__PROBLEM TO WORK ON__: Report each line of the entries that includes "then" by copying it.

Data items:
►
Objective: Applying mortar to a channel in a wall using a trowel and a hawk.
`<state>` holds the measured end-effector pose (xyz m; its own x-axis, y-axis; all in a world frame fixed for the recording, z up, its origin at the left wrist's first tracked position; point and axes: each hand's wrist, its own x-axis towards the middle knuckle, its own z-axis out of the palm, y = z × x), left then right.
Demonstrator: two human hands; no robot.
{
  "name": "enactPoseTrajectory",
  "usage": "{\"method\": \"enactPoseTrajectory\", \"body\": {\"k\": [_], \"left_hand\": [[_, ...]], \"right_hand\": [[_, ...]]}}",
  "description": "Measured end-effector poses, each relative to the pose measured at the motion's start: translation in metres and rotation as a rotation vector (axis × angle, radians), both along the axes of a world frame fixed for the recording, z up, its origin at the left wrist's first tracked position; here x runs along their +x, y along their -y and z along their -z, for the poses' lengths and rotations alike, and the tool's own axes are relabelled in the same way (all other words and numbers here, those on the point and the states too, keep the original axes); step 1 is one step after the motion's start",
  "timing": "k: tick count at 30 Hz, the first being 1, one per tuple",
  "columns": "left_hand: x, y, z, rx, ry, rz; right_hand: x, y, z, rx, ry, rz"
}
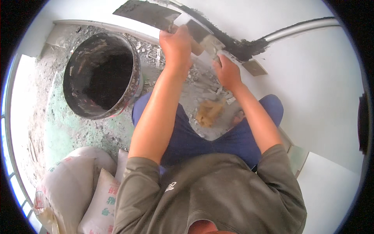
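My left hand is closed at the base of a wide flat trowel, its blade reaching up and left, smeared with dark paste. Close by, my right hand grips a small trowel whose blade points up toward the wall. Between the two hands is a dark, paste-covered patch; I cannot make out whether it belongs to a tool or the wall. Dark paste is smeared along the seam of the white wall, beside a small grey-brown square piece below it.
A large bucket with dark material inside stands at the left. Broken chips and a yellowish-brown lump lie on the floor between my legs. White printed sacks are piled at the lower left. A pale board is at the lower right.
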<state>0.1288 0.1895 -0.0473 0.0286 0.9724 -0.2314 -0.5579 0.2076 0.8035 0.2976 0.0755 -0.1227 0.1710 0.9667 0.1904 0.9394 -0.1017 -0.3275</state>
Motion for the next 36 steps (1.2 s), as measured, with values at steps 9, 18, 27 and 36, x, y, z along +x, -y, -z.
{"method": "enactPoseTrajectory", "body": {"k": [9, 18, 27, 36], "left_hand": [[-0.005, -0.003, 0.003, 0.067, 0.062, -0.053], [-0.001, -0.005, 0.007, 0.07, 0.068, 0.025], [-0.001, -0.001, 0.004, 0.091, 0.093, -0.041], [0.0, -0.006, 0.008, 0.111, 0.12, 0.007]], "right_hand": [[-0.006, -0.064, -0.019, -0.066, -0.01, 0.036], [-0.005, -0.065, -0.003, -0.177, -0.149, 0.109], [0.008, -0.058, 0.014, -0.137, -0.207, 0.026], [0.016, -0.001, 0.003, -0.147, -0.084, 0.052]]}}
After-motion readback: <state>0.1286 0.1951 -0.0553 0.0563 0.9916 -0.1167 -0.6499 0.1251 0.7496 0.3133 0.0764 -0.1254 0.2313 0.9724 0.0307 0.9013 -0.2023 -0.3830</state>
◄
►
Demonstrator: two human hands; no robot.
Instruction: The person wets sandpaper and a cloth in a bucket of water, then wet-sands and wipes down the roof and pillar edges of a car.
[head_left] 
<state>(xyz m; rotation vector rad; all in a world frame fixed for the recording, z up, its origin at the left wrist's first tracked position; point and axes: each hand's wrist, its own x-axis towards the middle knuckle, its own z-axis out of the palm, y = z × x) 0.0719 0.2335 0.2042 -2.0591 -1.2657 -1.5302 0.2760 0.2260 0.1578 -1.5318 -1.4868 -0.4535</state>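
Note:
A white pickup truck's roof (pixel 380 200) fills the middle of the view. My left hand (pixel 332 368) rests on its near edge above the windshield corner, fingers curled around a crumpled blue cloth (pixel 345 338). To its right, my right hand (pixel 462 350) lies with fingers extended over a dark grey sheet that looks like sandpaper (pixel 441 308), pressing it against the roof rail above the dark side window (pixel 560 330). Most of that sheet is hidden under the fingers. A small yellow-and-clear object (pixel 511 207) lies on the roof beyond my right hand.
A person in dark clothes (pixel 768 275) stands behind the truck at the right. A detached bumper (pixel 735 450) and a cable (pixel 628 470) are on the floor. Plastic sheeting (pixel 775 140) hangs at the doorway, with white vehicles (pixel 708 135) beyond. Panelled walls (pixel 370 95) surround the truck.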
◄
__SOLUTION BELOW__:
`<state>` holds the measured end-effector pose (xyz m; its own x-axis, y-axis; all in a world frame fixed for the recording, z up, its origin at the left wrist's first tracked position; point and axes: each hand's wrist, its own x-axis towards the middle knuckle, its own z-axis out of the palm, y = z × x), left then right.
Instruction: The person wets sandpaper and a cloth in a bucket of water, then wet-sands and wipes down the roof and pillar edges of a car.

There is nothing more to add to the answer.